The Impact for Residents


  • $102,826 in unbudgeted compensation added in 9/1/2025

  • $411,000+ every year going forward that must be budgeted

  • Permanent, compounding costs tied to COLA and benefits

  • Less flexibility in future budgets

  • More pressure for future taxes, levies, and fees


Oshtemo residents have to pay for this emotional decision — forever.


Vote #2 on November 10, 2025 Where Benefits Were Buffered While Residents Absorbed Inflation


A few meetings after the compensation jump, the Board approved the 2026 Employee Benefit Package.


On paper, the benefits may look “standard” — for high-tax-base government jobs.


For residents, the contrast was painful.


What Township Employees Received


  • Employer-funded HSAs and HRAs

  • 80% Medicare reimbursement for eligible employees and spouses

  • $3,600 annual retiree health contribution

  • Continued retirement, insurance, and disability benefits

  • Employer-funded dependent care reimbursement


What Residents Were Dealing With


  • Rising insurance premiums

  • Higher deductibles

  • Higher out-of-pocket costs

  • New tax levies

  • Mandatory sewer connections

  • Little to no employer offset

  • No safety net


When families are choosing between groceries, prescriptions, and home repairs, watching their local government vote to shield itself from inflation — right after approving large raises — feels like a slap in the face.


Vote #3 on November 25, 2025 Officials Then Raised Their Own Pay


After:


  1. Inflating the pay structure

  2. Locking in permanent payroll growth

  3. Protecting benefits from inflation


The Oshtemo Township Board approved increases to its own compensation, effective January 1, 2026.


This didn’t need to be dramatic to matter.

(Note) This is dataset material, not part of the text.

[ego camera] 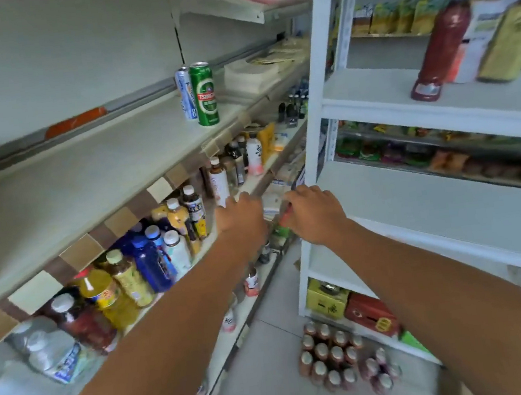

When officials raise their own pay after reshaping compensation and benefits — while residents are hurting — trust breaks.


The Pattern Is the Proof


No single vote caused the push to recall Oshtemo township board members.


The pattern did.


  • Continually spending more while residents are stretched thin

  • Locking in permanent obligations during economic pressure

  • Ignoring fiduciary warnings

  • Treating household pain as secondary


And here’s the part that makes action urgent:


There Are No Term Limits


If nothing changes, residents face three more years of this same decision-making.


Three more years of:


  • Permanent spending growth

  • Higher budget pressure

  • More tax increases

  • Less relief


Oshtemo Families cannot afford that.


Bottom Line - It's time to Recall Oshtemo Township Board Members


When everything costs more, government must show restraint.


Current Oshtemo Township Board members have made it clear — they it will not.